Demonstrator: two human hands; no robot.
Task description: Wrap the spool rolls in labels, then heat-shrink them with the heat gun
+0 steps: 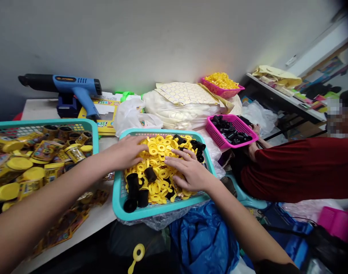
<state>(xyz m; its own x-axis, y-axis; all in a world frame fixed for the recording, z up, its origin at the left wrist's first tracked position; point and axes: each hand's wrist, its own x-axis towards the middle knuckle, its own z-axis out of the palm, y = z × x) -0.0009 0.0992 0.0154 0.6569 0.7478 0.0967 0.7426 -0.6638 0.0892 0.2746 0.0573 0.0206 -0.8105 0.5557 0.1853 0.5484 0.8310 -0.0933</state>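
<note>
A teal basket [118,198] in front of me holds a heap of yellow plastic rings [158,152] mixed with black tubes [134,186]. My left hand [125,152] lies on the left side of the heap, fingers stretched out over the rings. My right hand [188,169] rests flat on the middle of the heap, fingers spread and pointing left. Neither hand visibly grips anything.
A second teal basket [88,123] at left holds yellow-lidded jars. A blue heat gun [74,89] stands behind it. Pink baskets hold black tubes [231,133] and yellow rings [221,82]. A person in a red sleeve [294,167] works at right. Bags and a sticker sheet [185,93] lie behind.
</note>
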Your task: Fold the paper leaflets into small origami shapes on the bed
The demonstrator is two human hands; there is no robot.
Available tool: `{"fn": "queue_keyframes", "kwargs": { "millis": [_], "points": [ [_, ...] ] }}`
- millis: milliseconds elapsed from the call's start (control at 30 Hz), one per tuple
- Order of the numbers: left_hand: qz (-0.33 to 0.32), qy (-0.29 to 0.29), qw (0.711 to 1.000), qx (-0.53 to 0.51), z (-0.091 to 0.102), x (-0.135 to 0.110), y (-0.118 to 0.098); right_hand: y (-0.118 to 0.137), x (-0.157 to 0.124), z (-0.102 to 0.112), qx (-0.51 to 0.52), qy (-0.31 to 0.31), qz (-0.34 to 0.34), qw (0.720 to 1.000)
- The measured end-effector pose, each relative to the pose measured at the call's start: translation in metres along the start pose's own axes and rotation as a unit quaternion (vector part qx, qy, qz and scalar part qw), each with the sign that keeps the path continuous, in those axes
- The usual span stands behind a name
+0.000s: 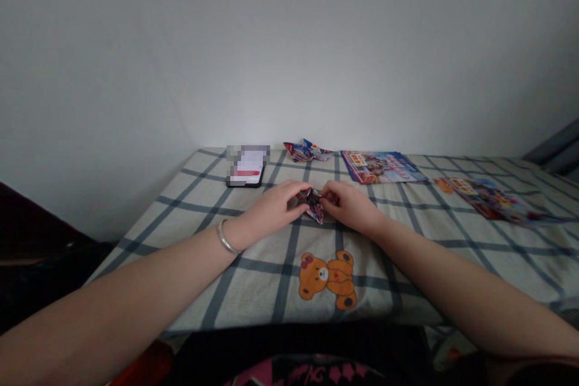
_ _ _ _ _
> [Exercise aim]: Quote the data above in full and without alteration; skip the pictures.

> [Task result]:
Demonstrator: two human hands; no robot.
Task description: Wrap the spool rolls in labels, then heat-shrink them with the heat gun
+0 steps: 
<state>(xyz m; its own x-axis, y-axis; all in a world frame fixed for the recording, z up, its origin at the left wrist's first tracked position; point and axes: each hand's wrist, its own x-axis towards the middle knuckle, its own z-axis out of the palm, y = z × x) -0.0009 0.0992 0.0154 0.6569 0.7478 0.0967 0.7426 -0.6638 0.0892 0.2746 0.0573 0.0206 -0.8105 0.5557 0.1853 0.5484 0.8310 -0.0933</state>
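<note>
A teal basket [118,198] in front of me holds a heap of yellow plastic rings [158,152] mixed with black tubes [134,186]. My left hand [125,152] lies on the left side of the heap, fingers stretched out over the rings. My right hand [188,169] rests flat on the middle of the heap, fingers spread and pointing left. Neither hand visibly grips anything.
A second teal basket [88,123] at left holds yellow-lidded jars. A blue heat gun [74,89] stands behind it. Pink baskets hold black tubes [231,133] and yellow rings [221,82]. A person in a red sleeve [294,167] works at right. Bags and a sticker sheet [185,93] lie behind.
</note>
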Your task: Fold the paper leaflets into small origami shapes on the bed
The demonstrator is two human hands; there is no robot.
Available tool: `{"fn": "queue_keyframes", "kwargs": { "millis": [_], "points": [ [_, ...] ] }}`
- millis: milliseconds elapsed from the call's start (control at 30 Hz), one per tuple
- Order of the numbers: left_hand: qz (-0.33 to 0.32), qy (-0.29 to 0.29), qw (0.711 to 1.000), qx (-0.53 to 0.51), z (-0.091 to 0.102), x (-0.135 to 0.110), y (-0.118 to 0.098); right_hand: y (-0.118 to 0.137), x (-0.157 to 0.124), z (-0.102 to 0.112), qx (-0.51 to 0.52), qy (-0.31 to 0.31), qz (-0.34 to 0.34), qw (0.720 to 1.000)
- The measured end-effector pose, each relative to the pose measured at the call's start: translation in metres along the start pose's own axes and rotation as a unit quaternion (vector part qx, qy, qz and scalar part qw), each with the sign that keeps the path continuous, in those axes
- The usual span stands behind a name
+0.000s: 

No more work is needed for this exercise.